* [Exercise]: When the line containing "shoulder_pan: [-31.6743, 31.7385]" is found in the data below, copy it and each line after it through the line containing "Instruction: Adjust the", exactly and with no others.
################
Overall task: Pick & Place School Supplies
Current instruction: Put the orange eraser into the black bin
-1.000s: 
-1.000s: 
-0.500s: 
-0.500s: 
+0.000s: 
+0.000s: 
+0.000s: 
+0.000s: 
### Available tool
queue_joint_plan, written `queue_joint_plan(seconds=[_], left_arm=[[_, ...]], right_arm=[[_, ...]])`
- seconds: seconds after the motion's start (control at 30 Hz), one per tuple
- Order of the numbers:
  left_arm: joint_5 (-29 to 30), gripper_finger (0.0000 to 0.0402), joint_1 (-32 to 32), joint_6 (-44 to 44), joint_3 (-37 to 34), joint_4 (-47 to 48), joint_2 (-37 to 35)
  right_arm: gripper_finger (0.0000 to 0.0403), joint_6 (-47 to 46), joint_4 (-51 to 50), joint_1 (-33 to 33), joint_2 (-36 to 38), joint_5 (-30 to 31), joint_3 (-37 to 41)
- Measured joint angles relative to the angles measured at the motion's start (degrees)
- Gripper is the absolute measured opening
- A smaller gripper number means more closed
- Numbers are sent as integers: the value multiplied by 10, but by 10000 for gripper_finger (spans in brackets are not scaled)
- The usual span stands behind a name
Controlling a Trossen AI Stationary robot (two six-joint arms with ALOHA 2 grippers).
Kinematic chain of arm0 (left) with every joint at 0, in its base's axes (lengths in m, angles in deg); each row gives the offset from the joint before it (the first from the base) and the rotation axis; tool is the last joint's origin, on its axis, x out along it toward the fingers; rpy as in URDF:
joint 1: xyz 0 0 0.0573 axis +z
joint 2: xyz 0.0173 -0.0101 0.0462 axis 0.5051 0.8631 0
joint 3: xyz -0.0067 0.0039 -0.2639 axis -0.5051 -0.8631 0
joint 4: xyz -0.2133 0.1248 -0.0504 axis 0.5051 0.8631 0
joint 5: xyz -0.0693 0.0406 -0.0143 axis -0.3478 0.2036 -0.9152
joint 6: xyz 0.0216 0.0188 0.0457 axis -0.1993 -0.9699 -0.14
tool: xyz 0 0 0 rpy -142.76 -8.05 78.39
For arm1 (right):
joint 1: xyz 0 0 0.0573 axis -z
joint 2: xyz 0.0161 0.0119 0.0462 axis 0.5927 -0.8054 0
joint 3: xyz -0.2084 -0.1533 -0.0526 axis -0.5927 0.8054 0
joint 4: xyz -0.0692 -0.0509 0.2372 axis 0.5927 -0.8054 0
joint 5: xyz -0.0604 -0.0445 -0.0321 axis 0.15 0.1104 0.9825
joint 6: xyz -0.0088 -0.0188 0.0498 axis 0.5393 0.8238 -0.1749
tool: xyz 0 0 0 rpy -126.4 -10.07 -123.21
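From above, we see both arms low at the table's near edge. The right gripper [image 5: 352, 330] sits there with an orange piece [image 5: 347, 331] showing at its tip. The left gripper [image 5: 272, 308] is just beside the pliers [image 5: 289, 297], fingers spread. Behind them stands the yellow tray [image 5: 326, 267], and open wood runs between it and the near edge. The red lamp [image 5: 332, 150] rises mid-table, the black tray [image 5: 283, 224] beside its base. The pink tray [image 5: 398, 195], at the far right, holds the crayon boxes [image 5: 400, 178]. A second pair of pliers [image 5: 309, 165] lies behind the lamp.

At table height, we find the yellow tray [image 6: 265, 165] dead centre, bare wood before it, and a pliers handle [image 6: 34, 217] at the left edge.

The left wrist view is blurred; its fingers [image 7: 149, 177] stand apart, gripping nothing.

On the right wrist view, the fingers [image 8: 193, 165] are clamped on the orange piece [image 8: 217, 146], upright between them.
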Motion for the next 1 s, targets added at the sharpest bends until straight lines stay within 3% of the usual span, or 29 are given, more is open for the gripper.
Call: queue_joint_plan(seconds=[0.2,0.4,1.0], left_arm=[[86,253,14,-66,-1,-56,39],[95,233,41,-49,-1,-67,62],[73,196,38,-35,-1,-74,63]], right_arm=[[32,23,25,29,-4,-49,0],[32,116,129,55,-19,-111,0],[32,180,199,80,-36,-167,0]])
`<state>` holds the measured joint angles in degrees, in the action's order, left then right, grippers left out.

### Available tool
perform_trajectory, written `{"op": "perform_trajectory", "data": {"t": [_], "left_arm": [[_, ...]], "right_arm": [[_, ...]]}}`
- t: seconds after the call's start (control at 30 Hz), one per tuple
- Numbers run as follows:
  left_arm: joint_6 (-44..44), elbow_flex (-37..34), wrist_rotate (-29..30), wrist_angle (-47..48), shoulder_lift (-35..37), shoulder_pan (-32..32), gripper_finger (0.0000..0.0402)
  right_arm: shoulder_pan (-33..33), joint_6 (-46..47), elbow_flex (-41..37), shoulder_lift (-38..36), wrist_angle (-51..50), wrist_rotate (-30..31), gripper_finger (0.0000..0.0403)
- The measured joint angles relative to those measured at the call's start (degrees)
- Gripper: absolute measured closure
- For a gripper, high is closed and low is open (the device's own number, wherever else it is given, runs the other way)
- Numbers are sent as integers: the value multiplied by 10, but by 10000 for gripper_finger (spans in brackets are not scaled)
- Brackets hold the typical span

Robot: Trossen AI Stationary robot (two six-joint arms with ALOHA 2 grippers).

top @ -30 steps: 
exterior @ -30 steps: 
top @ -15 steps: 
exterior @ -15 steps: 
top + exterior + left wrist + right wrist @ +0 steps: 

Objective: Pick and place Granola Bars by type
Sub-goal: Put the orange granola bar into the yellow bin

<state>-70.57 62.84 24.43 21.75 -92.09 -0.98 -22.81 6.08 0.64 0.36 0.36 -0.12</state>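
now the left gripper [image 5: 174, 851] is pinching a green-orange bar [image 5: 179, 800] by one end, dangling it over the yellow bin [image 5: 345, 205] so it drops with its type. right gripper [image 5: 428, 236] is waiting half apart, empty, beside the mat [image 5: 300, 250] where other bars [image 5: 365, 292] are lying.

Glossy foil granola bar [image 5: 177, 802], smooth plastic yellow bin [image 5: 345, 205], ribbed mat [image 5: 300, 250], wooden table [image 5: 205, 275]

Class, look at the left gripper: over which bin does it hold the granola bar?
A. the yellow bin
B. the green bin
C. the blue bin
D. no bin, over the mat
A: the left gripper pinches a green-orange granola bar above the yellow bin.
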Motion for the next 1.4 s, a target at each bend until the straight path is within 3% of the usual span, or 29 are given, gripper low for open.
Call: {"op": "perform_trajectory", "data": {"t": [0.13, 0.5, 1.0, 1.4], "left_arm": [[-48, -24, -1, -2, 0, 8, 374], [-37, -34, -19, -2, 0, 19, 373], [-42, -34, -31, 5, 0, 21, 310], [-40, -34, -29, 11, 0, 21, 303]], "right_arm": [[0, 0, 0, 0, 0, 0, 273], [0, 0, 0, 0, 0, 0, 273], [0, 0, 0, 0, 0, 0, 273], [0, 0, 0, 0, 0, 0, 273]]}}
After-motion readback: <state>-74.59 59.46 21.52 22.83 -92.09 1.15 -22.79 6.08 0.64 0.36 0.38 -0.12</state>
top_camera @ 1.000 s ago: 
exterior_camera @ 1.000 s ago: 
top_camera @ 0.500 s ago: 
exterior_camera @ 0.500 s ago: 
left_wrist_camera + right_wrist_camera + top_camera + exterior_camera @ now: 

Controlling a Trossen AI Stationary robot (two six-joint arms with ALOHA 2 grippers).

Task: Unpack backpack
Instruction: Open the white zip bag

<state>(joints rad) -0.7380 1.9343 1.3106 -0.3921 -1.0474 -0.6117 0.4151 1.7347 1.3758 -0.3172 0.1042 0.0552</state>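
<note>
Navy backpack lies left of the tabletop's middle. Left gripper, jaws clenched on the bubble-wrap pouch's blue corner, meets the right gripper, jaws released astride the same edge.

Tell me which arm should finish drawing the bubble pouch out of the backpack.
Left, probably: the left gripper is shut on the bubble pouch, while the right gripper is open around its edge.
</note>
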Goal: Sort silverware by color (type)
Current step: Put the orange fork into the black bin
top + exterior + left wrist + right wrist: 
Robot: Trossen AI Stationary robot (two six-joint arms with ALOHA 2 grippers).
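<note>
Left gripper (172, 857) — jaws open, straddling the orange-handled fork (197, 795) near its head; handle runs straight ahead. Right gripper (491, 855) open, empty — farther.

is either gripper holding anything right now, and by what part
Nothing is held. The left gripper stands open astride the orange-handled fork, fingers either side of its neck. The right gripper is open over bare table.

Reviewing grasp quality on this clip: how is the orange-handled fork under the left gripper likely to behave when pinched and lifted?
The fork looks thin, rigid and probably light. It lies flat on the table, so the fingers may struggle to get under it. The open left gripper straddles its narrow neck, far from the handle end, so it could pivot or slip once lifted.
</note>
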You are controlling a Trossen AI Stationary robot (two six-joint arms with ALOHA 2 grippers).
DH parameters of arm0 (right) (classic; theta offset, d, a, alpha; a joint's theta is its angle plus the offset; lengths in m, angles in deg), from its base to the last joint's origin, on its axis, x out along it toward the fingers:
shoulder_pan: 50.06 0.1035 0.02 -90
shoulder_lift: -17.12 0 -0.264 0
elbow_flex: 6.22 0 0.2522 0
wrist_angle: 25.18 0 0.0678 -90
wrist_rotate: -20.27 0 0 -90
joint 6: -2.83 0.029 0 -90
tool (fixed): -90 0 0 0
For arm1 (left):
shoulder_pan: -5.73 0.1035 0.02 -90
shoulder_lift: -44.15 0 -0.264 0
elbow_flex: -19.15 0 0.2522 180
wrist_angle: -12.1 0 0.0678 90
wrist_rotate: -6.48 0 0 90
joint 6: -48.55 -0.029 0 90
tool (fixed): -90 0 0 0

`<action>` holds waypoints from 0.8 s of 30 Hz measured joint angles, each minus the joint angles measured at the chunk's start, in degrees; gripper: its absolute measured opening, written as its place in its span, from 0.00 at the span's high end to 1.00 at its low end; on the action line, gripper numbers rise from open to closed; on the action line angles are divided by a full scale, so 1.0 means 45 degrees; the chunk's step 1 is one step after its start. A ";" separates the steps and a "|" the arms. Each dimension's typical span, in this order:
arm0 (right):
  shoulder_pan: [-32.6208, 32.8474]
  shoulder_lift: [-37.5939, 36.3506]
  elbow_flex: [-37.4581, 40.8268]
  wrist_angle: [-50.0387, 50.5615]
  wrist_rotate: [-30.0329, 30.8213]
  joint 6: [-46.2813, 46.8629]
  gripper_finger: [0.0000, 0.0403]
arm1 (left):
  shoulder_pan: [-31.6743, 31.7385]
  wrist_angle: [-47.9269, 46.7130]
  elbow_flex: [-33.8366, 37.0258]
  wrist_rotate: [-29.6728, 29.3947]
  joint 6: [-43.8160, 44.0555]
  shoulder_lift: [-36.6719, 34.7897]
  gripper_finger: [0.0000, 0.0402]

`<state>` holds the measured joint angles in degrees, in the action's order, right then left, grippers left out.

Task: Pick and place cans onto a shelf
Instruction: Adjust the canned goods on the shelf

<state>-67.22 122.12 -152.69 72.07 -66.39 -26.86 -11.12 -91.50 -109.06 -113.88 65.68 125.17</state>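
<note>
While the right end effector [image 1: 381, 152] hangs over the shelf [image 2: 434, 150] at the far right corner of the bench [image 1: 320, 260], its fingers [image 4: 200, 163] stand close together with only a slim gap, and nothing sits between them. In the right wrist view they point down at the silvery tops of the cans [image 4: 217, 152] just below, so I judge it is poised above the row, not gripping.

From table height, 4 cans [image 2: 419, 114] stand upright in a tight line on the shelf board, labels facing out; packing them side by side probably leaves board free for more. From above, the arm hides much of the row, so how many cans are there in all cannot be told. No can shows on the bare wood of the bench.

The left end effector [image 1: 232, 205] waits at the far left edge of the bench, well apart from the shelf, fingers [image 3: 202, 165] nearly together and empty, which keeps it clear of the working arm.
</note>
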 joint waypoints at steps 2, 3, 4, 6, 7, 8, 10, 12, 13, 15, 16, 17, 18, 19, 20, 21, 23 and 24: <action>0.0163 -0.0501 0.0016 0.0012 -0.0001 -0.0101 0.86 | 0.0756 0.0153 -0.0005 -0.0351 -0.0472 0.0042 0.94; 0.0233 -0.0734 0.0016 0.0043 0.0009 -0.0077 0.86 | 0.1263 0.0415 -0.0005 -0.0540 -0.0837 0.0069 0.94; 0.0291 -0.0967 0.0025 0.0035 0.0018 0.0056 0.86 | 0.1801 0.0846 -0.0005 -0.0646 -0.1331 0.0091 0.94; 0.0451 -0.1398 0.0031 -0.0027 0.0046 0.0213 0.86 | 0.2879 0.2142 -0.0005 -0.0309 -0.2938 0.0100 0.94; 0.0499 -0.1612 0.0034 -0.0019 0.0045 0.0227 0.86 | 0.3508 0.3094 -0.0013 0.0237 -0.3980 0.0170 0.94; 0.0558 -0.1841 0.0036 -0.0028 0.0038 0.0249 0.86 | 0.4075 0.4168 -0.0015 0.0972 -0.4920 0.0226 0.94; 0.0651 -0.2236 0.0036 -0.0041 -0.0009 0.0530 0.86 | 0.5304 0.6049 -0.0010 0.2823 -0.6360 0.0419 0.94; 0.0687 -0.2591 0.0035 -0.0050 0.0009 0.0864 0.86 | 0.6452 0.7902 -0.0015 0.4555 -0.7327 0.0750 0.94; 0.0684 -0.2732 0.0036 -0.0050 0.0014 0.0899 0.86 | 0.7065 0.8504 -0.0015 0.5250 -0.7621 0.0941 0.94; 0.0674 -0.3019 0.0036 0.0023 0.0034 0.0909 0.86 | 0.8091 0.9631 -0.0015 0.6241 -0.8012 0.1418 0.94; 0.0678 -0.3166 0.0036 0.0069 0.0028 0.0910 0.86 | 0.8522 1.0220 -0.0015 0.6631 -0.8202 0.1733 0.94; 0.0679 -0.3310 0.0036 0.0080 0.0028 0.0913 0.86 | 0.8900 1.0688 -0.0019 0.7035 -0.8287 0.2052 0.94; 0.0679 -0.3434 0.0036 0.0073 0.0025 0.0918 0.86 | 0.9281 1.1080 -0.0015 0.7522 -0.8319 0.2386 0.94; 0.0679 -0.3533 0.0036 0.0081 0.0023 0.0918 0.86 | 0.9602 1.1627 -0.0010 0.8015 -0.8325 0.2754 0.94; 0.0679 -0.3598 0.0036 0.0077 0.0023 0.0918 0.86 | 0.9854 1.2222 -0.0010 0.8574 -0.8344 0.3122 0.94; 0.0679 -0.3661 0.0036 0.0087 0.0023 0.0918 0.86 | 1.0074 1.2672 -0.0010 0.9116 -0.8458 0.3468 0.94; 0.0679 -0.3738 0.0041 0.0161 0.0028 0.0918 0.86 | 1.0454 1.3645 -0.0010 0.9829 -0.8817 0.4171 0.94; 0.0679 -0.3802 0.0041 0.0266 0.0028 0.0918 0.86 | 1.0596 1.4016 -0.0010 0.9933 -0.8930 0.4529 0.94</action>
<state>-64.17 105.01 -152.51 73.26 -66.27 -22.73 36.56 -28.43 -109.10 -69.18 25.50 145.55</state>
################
* [Reply to the task]:
  shoulder_pan: [-31.6743, 31.7385]
  wrist_angle: [-47.9269, 46.7130]
  elbow_flex: [-33.8366, 37.0258]
  wrist_rotate: [-29.6728, 29.3947]
  joint 6: [-43.8160, 44.0555]
  shoulder_lift: [-36.6719, 34.7897]
  gripper_finger: [0.0000, 0.0402]

`<state>` holds the measured joint angles in degrees, in the action's order, right then left, grippers left out.

Task: Pick and place cans onto a shelf
Instruction: Adjust the canned goods on the shelf

Nothing further is required of this output.